For some weeks, he supported the ecology team in restructuring the compost system and also learned about the water retention landscape of Tamera, while earning some money that he could send home to support his family. During these weeks, more people from GEN became active in looking for a permanent place for Fayez to stay, work and possibly bring his family:
“We need to get away from war and violence, but not forever away from Syria. In the end we want to return to our home. We are Syrians, and we want to reconstruct our home country.”
GEN member, Ethan Hirsch-Tauber, wrote an appeal to European Ecovillages, and projects from Germany and Sweden responded. As a consequence, Fayez went to Sweden, his country of first choice, to explore ways to work and stay over there. He is presently staying in the house of network members, supported by Ecovillages and researchers.
Fayez: “Inspired by Tamera, where a fine model of alternative life is being created, and coming from Syria with its ancient civilization that first developed agriculture, the idea came to me to start organic farming communities in the Swedish countryside, to create jobs and occupations for the many Syrian, and other refugees, that come to this country.
I believe we can do it here in Sweden as a country that respect human rights, and has opened doors for asylum seekers and many abused people frommaround the world. I know that nothing is impossible in life.”

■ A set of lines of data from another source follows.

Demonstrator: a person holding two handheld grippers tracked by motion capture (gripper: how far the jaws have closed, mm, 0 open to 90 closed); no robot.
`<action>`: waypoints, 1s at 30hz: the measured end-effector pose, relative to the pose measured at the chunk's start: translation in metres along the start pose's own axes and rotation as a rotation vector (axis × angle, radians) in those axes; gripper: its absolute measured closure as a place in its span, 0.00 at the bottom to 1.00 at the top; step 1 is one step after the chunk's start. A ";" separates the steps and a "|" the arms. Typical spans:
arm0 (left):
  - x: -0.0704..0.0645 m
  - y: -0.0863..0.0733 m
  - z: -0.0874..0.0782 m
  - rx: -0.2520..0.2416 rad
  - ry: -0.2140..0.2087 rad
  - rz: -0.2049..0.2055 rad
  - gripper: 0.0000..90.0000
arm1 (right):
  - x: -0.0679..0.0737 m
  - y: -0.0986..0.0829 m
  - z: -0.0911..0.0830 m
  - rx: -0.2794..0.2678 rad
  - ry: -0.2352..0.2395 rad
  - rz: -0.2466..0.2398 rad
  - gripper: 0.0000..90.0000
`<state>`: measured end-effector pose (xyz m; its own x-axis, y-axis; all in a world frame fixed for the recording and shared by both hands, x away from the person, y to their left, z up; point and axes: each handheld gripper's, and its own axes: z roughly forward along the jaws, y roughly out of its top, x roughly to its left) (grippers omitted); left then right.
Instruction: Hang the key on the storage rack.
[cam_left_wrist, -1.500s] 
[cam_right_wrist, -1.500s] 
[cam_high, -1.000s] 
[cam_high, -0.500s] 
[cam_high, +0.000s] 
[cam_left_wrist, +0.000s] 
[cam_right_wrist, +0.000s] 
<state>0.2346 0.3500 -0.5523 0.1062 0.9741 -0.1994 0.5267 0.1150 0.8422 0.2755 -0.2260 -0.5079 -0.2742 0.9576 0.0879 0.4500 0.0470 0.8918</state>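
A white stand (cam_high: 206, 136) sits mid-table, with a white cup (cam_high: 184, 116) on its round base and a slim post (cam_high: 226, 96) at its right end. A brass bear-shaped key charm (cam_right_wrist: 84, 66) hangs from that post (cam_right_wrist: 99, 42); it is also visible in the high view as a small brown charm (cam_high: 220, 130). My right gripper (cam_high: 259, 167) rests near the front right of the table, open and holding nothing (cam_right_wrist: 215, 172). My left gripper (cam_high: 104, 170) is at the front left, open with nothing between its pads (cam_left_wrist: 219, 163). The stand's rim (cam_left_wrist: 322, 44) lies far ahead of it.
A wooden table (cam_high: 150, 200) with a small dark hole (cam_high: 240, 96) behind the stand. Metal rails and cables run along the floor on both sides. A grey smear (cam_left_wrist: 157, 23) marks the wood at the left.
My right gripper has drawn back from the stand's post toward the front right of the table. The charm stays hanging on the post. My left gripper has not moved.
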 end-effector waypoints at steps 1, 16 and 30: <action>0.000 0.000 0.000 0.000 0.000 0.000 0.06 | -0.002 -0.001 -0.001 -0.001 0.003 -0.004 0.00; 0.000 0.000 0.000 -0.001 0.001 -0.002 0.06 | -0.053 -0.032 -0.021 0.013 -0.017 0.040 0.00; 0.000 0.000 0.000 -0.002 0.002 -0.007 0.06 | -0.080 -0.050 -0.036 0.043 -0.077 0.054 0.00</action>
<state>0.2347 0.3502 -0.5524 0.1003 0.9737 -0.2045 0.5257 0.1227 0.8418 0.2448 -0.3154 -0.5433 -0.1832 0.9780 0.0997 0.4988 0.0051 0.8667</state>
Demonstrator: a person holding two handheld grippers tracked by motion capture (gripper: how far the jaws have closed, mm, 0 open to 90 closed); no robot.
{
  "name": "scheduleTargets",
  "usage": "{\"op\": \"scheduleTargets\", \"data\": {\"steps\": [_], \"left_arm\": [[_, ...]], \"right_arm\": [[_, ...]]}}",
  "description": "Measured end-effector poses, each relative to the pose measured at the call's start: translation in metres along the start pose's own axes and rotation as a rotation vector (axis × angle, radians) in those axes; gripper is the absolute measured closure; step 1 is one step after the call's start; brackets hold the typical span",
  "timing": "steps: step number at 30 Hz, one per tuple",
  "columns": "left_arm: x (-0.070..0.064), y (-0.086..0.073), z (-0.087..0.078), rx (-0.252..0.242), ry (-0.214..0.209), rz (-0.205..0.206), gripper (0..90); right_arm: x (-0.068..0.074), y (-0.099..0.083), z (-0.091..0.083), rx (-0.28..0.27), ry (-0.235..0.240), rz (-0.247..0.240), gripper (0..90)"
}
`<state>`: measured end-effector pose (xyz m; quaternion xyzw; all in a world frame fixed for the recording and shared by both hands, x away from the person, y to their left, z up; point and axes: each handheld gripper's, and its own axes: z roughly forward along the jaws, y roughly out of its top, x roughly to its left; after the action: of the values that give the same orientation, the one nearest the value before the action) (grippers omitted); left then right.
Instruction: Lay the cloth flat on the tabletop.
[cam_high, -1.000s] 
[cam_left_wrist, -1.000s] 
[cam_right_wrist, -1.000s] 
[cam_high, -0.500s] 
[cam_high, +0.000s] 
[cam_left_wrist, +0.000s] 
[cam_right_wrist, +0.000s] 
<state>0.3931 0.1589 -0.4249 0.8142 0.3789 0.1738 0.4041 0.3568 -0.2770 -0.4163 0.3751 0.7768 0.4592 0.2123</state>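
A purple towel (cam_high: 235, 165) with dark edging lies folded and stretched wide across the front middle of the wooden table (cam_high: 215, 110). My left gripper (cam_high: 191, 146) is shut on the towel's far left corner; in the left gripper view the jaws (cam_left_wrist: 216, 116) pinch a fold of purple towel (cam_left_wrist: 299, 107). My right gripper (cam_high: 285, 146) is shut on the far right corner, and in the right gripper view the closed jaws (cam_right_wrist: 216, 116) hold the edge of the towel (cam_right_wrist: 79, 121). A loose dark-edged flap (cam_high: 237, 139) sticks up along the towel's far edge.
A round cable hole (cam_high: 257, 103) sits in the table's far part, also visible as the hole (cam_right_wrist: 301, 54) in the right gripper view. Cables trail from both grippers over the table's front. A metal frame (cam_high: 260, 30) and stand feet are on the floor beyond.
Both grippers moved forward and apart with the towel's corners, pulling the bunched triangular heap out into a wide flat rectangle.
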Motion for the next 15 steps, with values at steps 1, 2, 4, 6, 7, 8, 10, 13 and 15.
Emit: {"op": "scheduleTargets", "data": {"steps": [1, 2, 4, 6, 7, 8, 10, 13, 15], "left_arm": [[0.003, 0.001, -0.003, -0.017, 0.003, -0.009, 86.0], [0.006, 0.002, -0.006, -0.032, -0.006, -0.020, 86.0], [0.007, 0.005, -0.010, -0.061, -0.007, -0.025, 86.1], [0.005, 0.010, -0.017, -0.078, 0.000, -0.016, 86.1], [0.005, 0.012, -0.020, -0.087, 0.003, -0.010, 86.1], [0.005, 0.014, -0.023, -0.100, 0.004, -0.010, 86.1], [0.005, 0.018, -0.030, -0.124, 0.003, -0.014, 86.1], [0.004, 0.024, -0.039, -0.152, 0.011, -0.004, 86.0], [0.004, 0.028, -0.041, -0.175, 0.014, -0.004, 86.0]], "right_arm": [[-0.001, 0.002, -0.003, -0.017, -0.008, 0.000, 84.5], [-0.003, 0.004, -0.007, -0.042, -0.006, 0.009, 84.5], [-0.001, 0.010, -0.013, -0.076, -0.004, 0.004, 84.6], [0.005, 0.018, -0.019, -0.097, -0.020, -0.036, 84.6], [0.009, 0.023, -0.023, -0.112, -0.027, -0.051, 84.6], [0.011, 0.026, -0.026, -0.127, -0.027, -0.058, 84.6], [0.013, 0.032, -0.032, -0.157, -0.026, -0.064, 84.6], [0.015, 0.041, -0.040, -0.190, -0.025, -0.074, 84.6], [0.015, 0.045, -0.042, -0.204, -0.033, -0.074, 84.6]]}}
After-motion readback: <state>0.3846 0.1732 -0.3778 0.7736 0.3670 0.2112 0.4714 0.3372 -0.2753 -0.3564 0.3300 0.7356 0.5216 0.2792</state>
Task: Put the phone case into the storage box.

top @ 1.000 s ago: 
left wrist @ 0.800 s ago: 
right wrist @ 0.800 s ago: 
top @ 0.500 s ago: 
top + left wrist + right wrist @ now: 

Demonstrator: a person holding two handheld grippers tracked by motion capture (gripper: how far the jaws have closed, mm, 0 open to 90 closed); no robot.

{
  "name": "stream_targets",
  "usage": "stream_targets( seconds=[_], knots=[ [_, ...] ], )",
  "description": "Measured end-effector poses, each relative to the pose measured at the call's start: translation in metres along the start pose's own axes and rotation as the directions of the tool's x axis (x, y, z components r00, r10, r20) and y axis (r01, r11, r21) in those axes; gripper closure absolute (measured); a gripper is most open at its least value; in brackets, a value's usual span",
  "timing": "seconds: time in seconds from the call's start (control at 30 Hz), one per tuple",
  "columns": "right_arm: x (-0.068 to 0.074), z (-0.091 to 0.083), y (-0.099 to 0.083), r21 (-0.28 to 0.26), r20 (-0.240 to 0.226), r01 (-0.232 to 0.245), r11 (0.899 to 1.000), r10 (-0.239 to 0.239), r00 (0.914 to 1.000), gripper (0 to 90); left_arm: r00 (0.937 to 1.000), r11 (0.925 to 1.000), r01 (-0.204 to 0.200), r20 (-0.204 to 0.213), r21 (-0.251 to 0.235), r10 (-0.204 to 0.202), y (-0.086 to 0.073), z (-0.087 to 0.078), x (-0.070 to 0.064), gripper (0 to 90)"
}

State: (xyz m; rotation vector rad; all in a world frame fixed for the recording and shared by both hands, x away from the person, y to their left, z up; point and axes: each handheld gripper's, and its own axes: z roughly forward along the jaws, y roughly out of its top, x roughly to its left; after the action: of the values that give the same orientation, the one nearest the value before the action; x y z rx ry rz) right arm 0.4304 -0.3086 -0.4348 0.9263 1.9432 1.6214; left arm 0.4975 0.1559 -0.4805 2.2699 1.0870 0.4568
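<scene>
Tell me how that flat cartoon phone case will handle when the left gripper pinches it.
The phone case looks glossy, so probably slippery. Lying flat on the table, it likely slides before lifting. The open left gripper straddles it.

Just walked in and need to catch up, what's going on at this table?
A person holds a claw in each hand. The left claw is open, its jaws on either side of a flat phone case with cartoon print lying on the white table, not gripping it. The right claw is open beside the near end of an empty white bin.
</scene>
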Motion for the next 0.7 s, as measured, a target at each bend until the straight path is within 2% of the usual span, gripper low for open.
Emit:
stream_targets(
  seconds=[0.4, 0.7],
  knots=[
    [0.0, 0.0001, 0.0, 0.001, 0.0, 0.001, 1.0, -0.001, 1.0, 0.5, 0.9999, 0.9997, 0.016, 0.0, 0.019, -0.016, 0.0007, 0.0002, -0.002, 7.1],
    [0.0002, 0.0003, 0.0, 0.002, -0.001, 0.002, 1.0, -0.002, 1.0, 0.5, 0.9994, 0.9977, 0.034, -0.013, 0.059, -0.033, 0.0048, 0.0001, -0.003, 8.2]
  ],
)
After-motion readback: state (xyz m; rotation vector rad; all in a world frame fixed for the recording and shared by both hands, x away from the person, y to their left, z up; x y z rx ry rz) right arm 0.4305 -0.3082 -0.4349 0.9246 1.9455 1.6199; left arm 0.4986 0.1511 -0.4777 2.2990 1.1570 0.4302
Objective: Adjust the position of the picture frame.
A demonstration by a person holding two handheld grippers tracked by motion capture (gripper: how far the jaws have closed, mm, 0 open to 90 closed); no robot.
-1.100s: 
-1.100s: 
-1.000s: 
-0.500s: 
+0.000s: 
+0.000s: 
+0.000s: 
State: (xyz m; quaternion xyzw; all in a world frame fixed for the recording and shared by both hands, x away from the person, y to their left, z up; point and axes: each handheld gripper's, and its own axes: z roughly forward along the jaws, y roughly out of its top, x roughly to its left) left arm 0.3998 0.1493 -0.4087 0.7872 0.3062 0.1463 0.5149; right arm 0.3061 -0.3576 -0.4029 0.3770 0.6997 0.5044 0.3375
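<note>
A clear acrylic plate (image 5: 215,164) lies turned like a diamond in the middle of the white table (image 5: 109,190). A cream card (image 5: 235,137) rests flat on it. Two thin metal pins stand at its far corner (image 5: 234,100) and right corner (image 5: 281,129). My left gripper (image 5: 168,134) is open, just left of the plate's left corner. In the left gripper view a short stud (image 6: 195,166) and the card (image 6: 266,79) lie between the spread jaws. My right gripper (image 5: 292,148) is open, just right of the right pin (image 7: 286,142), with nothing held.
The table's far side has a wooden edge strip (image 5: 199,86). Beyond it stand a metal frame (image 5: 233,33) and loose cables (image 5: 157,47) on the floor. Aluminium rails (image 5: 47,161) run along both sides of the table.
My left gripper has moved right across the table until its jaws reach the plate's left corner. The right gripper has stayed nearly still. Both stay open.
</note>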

Fayez will explore these ideas with Journalist and newspaper owner Petter Beckman ( www.sodrasidan.se ) and Malin Beckman, lecturer and researcher of the Department of Urban and Rural Development / Swedish University of Agriculture Science in the coming week. He expresses his deep thanks to Karin Gunnarsson for her guesting him in her own home in Sweden. After that, he is invited to visit the Gastwerke Community, in Germany. Good luck, Fayez! We would love to continue reporting about your journey – until you live in Syria again and we share knowledge to rebuild this country.